Top Tory’s Firm Implicated in Russian Dirty Money Report mdi-fullscreen

Russophile former Tory minister Greg Barker’s firm EN+ has been implicated in the Foreign Affairs select committee report into dirty Russian money in London. Lord Barker’s primary role as chairman of EN+ was to give the group a veneer of respectability and to reassure the City as the Russian energy and aluminium producer listed on the London Stock Exchange last year.
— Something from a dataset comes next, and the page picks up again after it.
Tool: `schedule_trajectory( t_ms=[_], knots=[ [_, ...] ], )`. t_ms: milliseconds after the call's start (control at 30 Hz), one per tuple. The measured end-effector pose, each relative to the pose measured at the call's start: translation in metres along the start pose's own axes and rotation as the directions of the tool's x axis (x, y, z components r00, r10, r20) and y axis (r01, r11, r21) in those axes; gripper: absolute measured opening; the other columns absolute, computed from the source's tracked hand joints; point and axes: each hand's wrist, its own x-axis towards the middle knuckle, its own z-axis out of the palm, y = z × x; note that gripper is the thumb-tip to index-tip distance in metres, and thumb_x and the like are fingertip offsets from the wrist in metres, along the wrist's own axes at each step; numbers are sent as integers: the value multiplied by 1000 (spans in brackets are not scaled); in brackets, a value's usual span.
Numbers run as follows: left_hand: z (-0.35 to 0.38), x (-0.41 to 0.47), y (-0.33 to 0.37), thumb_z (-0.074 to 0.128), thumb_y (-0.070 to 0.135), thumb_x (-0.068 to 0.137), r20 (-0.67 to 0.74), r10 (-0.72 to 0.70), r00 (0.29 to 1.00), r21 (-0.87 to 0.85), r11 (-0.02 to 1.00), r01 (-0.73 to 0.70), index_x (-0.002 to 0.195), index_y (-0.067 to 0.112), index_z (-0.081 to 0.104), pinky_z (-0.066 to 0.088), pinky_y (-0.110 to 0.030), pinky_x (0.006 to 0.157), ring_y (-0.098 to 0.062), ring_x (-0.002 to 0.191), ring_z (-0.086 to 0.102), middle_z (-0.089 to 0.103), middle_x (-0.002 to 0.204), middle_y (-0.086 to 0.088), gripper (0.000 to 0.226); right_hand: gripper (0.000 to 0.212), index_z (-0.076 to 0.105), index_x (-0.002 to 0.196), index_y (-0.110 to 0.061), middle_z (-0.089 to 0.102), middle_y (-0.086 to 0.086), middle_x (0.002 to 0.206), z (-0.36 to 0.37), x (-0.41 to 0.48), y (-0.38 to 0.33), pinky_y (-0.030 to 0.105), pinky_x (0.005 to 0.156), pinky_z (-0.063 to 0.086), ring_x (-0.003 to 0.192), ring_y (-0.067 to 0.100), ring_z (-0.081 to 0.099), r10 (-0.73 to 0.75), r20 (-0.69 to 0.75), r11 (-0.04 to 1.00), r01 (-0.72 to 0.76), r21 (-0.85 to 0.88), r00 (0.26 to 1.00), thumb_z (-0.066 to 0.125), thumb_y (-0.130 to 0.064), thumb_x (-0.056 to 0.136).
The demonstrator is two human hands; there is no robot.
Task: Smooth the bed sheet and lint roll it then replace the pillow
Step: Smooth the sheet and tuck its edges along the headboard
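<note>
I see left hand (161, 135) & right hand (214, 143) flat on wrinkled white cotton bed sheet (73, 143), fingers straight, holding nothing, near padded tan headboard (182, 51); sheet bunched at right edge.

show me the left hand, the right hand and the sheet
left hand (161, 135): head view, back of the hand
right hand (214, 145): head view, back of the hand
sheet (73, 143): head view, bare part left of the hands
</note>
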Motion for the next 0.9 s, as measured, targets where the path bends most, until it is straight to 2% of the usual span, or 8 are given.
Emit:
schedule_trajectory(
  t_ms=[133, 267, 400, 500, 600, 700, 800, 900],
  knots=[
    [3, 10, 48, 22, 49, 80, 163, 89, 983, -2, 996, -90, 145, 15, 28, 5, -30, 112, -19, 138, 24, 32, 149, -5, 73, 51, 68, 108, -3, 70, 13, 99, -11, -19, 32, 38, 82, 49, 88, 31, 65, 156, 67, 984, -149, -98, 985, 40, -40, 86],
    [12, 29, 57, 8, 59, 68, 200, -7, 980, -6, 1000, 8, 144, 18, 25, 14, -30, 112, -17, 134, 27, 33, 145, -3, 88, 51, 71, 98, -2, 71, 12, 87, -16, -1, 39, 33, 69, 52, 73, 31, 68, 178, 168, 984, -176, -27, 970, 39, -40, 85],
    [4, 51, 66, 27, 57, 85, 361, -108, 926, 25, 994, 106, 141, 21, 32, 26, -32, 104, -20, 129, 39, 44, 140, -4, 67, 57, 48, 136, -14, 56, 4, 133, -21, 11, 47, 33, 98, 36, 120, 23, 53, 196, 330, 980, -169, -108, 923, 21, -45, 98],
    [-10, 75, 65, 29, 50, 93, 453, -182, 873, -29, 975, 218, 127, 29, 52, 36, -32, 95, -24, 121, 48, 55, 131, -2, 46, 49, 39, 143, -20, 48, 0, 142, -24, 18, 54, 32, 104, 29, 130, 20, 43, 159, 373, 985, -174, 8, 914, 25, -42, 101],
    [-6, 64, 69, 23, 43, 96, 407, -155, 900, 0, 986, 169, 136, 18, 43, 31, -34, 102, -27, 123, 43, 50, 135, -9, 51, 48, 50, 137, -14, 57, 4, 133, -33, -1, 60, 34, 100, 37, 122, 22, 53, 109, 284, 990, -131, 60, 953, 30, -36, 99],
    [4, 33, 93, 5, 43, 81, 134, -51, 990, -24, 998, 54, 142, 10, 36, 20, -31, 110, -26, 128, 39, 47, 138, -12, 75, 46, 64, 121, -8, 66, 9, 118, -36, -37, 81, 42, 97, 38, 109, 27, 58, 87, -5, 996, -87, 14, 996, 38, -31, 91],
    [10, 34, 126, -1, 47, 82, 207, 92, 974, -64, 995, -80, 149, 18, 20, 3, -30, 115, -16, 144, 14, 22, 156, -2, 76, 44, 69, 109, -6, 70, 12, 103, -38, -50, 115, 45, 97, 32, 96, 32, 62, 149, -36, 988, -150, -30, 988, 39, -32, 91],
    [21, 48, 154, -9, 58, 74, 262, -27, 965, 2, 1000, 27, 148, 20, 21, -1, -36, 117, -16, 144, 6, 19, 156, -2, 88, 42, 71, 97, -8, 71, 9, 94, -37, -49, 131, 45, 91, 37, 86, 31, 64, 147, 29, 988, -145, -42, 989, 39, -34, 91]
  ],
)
Then last month, Barker’s boss Oleg Deripaska was whacked with sanctions by the US government and accused of “benefiting from the Putin regime and playing a key role in advancing Russia’s malign activities”. While the FASC report says “there is no evidence of impropriety in the legal sense”, it is damning of the EN+ flotation on the LSE:

The flotation of En+ Group on the London Stock Exchange in November 2017, which raised around £1bn in share sales, provides an example of the contradictions inherent in UK Government policy towards Russia…

In February 2018, press reports emerged suggesting that both MI6 and US security officials had expressed serious concern about the IPO. One unnamed US official reportedly told the Telegraph: “What is the point of the U.S. imposing sanctions on Russia if the Russians can then get round them in Britain?”…

the ease with which such large-scale transactions occur also sends political messages that undermine the Government’s condemnation of what the Prime Minister has called the “well-established pattern of Russian state aggression”, encouraging President Putin and his associates to conclude that the money supporting that aggression is safe and welcome in London…

The use of London as a base for the corrupt assets of Kremlin-connected individuals is now clearly linked to a wider Russian strategy and has implications for our national security. Combating it should be a major UK foreign policy priority. The assets stored and laundered in London both directly and indirectly support President Putin’s campaign to subvert the international rules-based system, undermine our allies, and erode the mutually-reinforcing international networks that support UK foreign policy. The size of London’s financial markets and their importance to Russian investors gives the UK considerable leverage over the Kremlin. But turning a blind eye to London’s role in hiding the proceeds of Kremlin-connected corruption risks signalling that the UK is not serious about confronting the full spectrum of President Putin’s offensive measures.

We call on the Government to investigate the gaps in the sanctions regime that allowed a company such as En+ to float on the London Stock Exchange, and to work with the G7, whose markets dominate the financial world, and other international partners, to close those gaps as soon as possible.

Barker should be under pressure to resign over this scandal but has been let off the hook as ministers and Tory MPs have failed to criticise him. How can the Tories be claiming to take dirty Russian money in London seriously when they stayed silent as one of their own helped float a Putin crony’s company in London?